Where the string "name" appears in a line of the material below, copy that line.

### MATERIAL PROVIDED
= = = =
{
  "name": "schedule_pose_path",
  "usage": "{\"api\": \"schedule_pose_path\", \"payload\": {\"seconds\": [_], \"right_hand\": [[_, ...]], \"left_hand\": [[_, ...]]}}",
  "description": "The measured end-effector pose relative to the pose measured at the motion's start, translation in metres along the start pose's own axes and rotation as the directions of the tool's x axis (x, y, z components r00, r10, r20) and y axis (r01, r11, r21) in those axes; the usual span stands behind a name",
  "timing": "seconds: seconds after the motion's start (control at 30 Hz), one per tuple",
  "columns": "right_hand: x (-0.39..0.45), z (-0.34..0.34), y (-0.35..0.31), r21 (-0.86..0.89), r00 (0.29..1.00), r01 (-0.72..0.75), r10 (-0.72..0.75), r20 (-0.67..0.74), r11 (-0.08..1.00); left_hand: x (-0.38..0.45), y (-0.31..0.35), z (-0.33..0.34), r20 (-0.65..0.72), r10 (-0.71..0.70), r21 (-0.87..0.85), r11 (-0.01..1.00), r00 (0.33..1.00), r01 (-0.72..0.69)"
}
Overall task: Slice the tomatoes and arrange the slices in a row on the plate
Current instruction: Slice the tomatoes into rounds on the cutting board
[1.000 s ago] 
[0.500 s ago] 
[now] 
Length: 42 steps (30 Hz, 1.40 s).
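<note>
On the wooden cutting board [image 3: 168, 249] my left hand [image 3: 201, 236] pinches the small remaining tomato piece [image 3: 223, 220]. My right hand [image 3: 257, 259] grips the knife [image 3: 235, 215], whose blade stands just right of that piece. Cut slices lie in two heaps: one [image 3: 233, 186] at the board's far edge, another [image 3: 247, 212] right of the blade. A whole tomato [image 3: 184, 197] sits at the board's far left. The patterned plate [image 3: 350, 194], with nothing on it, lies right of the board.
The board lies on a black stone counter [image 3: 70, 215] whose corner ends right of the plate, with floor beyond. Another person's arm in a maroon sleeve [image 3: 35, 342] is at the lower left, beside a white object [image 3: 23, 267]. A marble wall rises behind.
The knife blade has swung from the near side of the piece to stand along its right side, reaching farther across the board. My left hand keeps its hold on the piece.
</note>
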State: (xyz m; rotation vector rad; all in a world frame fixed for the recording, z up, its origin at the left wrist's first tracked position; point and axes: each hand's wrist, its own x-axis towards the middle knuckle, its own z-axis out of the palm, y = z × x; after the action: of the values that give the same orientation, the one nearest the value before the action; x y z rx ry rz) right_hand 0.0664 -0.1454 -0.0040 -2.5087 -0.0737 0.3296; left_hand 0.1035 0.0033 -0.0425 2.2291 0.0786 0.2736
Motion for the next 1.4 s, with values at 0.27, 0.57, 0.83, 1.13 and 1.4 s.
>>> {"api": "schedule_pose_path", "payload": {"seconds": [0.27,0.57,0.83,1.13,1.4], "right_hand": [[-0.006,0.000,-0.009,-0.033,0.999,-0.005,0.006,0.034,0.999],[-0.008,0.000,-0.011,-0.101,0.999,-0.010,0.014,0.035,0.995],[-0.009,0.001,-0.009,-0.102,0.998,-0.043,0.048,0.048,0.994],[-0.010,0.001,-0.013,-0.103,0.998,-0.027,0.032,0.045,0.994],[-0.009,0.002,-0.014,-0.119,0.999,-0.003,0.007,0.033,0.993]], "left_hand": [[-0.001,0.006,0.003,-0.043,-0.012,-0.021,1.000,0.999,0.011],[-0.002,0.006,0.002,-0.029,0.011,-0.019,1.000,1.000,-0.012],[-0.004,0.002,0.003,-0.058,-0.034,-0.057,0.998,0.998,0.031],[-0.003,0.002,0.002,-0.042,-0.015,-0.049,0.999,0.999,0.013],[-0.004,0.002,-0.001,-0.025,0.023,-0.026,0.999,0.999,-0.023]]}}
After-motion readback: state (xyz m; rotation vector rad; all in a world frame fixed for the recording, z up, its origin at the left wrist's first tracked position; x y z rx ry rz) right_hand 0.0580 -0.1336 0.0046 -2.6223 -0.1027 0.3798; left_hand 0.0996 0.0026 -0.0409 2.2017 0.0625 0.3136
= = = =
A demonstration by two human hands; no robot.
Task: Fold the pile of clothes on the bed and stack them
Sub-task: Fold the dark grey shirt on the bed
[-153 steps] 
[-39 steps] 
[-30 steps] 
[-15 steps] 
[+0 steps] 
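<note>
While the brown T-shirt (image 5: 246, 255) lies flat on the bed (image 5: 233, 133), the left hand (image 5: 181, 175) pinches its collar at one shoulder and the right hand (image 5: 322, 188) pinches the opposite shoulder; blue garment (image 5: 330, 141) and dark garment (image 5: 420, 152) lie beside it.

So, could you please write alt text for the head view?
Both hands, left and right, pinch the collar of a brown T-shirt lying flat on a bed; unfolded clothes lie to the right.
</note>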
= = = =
### ANSWER BOX
  "name": "schedule_pose_path",
  "description": "The measured end-effector pose relative to the pose measured at the motion's start, translation in metres along the start pose's own axes and rotation as the directions of the tool's x axis (x, y, z components r00, r10, r20) and y axis (r01, r11, r21) in those axes; the usual span stands behind a name",

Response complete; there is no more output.